After three years, Imad was fired and
admitted to a mental hospital where he tried to commit suicide
three times. He was also jailed for failing to pay back a bank
loan and for homosexual behavior, a sin in Arab societies. But
it was then that things took a turn for the better.
“The most important thing that happened
to Imad during his sojourn was that he met an Iraqi cleric who
sent him to a gland specialist, who in turn established that
Imad’s original gender was female and that he should recover his
nature,” Hiba said.
“The cleric assured Imad that having a
sex change did not contradict the teachings of Islam, which aim
to serve the interests of humanity and ensure the happiness of
people,” she said.
Medical tests confirmed that Imad’s genes
were mainly those of a female, and that his female hormones were
more active and pronounced than his male ones.

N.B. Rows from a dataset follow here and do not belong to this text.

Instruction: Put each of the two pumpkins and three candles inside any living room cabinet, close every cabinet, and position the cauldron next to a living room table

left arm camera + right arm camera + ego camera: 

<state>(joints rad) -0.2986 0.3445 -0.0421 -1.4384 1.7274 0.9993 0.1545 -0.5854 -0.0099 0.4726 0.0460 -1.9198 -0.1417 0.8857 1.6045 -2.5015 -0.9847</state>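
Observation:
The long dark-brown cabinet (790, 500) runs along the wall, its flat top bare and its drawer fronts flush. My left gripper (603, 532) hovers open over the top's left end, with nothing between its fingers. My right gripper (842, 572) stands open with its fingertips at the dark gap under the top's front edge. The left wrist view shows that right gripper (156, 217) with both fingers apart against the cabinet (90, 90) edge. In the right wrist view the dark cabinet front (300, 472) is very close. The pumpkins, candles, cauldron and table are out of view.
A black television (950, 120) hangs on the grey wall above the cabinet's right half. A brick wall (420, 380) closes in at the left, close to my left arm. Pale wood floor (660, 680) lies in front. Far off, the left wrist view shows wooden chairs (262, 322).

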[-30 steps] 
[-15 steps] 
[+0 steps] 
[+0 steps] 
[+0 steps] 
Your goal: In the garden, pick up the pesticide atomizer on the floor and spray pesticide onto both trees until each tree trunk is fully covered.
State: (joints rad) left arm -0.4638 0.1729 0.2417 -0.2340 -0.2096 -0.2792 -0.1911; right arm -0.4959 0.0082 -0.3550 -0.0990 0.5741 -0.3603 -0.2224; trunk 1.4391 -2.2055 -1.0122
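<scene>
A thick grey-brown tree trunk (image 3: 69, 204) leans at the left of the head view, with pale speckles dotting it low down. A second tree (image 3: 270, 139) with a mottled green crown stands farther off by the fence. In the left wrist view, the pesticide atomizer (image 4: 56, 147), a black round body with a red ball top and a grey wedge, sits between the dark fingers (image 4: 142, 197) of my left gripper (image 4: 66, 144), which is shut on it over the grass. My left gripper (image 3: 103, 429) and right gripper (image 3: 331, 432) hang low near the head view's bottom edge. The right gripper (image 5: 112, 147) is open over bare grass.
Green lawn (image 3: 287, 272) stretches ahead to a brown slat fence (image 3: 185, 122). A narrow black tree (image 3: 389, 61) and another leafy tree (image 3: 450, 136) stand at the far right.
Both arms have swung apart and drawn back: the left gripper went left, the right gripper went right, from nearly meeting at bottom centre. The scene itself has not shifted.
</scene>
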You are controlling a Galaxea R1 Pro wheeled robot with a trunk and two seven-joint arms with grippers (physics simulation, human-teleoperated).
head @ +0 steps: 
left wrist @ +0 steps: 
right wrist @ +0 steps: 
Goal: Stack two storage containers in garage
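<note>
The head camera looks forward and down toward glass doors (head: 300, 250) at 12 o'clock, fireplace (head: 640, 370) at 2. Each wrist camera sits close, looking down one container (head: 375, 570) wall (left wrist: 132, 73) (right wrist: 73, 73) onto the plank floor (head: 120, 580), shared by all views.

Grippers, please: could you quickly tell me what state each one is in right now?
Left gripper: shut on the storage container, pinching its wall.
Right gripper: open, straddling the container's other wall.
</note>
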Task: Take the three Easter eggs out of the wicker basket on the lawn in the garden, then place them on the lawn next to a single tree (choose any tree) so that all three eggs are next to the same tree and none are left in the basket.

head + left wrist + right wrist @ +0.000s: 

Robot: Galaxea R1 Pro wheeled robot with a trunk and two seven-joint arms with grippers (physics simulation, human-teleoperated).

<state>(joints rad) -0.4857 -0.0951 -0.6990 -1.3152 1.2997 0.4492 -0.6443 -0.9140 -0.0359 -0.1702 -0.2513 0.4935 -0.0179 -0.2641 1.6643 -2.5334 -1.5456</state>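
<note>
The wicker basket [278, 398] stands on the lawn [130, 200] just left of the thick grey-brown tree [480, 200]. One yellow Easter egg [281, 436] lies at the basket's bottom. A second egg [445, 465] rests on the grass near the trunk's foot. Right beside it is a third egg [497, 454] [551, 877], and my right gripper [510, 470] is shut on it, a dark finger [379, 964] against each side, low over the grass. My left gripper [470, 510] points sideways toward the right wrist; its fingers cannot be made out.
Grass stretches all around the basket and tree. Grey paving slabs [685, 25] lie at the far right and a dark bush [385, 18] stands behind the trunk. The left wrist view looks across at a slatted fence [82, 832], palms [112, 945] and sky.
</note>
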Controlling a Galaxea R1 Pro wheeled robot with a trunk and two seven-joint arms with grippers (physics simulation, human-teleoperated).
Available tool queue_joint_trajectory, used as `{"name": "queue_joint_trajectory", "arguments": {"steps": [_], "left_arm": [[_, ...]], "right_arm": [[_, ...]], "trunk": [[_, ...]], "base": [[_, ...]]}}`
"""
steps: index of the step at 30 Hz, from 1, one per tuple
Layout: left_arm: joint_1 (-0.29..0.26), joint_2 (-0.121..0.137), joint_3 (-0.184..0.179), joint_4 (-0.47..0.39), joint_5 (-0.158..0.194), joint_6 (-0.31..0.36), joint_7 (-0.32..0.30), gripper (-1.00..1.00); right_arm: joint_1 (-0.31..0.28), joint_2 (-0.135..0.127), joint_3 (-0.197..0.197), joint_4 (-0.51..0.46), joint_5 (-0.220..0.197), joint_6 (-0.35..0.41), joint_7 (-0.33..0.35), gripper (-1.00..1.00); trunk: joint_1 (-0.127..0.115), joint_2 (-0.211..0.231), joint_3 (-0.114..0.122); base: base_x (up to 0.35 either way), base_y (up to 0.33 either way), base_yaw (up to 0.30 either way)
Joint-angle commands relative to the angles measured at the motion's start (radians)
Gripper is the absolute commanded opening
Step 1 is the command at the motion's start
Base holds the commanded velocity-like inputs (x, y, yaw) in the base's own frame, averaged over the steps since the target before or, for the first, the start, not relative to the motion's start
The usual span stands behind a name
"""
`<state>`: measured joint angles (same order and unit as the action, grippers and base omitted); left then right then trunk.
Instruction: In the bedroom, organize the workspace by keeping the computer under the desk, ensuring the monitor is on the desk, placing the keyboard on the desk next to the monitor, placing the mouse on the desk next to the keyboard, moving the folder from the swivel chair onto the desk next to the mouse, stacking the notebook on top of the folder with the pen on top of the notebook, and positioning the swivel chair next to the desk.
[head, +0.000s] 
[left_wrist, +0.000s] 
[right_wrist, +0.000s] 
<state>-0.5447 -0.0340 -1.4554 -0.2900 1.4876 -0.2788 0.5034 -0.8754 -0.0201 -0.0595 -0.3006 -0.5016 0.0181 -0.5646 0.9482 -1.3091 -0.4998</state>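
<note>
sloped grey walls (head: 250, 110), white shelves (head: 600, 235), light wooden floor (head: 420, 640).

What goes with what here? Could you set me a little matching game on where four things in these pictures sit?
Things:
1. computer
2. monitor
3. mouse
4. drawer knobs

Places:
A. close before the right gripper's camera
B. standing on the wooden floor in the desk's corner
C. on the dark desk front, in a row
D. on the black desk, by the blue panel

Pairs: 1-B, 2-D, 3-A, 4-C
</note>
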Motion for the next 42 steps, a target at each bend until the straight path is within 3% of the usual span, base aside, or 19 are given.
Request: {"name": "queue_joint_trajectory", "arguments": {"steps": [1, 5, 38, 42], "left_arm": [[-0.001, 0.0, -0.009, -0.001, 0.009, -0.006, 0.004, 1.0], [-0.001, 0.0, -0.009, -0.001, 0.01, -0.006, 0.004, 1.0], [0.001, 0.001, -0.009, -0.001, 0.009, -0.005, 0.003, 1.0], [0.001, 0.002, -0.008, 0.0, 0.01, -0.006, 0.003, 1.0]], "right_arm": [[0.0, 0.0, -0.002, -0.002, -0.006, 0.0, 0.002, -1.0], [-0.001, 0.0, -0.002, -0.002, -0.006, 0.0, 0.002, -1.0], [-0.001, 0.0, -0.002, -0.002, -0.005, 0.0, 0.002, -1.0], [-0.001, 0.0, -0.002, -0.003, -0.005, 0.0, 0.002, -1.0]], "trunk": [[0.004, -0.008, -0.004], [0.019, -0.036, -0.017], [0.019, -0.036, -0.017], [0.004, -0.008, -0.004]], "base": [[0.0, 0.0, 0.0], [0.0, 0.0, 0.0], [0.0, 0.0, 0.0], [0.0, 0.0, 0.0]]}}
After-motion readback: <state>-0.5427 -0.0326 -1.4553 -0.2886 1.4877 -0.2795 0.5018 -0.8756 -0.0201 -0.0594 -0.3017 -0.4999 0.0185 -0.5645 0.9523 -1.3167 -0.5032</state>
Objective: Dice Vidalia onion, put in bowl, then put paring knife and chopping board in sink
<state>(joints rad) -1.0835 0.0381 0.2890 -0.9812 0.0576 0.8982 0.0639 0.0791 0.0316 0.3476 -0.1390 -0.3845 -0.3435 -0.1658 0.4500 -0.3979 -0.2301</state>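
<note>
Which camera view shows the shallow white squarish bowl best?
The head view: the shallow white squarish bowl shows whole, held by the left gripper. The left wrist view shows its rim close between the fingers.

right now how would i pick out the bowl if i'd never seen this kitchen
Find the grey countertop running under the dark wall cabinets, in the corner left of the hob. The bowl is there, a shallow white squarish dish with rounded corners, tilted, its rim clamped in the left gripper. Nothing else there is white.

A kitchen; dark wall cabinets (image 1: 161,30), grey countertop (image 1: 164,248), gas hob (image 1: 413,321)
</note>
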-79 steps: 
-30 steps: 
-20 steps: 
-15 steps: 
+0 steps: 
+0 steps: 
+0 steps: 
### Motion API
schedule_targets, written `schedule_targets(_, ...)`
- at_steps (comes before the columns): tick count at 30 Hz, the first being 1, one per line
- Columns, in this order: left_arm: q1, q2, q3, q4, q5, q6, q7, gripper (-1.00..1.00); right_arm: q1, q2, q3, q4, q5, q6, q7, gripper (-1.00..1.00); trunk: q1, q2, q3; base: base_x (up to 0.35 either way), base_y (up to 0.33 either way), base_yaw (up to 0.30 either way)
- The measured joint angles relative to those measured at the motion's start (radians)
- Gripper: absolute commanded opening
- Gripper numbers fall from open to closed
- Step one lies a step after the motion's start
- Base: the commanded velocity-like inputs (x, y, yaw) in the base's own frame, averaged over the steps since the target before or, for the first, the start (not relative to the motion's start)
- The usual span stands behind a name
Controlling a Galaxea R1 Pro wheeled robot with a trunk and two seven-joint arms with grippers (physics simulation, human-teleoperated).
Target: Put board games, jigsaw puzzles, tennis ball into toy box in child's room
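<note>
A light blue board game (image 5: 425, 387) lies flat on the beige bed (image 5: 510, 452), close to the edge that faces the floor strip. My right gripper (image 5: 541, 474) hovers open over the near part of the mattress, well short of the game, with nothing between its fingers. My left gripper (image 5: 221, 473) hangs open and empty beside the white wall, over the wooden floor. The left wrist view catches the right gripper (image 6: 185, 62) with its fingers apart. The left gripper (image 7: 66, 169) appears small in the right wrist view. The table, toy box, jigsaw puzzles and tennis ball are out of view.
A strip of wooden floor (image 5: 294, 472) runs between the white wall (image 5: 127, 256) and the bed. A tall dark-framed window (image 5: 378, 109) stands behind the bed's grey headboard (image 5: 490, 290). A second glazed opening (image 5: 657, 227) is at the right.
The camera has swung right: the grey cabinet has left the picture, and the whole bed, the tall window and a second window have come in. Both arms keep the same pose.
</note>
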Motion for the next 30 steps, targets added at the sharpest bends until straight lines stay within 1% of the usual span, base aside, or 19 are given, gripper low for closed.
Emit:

Dr. Muhammad Hassan, the plastic surgeon
who performed the surgery by replacing Imad’s atrophic male
organs with female ones, said, “Such an operation necessitates
solid medical tests proving that the transformation could be
possible, as well as psychological reports and legal approvals
allowing the change of gender in the official records.”
Hassan said cases such as Imad’s were not
very common in the Arab world, as many who suffer genetic
disorders tend to conceal the fact.
“I now live in peace with myself,” Hiba
said. But only Hiba’s mother has accepted her transformation,
“as God’s wish.” The rest of her family has rejected her.